### [Work item]
Word for word, restate the data that follows, omitting the images.

### [Information provided]
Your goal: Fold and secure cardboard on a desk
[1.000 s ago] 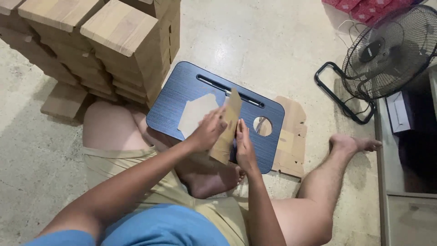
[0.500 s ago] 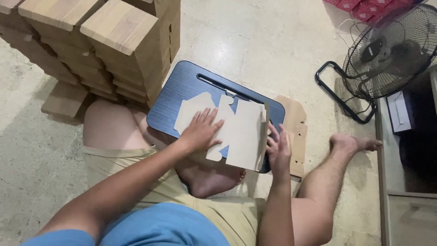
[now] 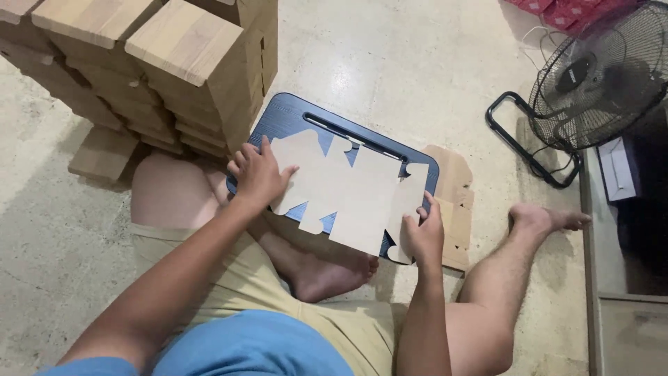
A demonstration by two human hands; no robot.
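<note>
Cardboard cutout (image 3: 348,195) flat on blue tray (image 3: 292,118) | btwn hands | L hand (image 3: 256,174) pressing, R hand (image 3: 423,235) pinching edge (flap end)

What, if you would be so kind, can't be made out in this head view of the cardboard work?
- Blue lap tray: its middle is covered by the flat cardboard cutout.
- Left hand: palm hidden, pressed on the cutout.
- Right hand: fingertips hidden behind the cutout's edge.
- Floor fan: cut off by the right edge.
- Wooden block stack: cut off at the top.
</note>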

### [Written response]
Your goal: Fold and secure cardboard on a desk
[1.000 s ago] 
[0.500 s ago] 
[now] 
A demonstration by two human hands; no robot.
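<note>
Cardboard cutout (image 3: 348,195) flat on blue tray (image 3: 292,118) | btwn hands | L hand (image 3: 256,174) pressing, R hand (image 3: 423,235) pinching edge (flap end)

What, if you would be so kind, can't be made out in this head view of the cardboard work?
- Blue lap tray: its middle is covered by the flat cardboard cutout.
- Left hand: palm hidden, pressed on the cutout.
- Right hand: fingertips hidden behind the cutout's edge.
- Floor fan: cut off by the right edge.
- Wooden block stack: cut off at the top.
</note>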

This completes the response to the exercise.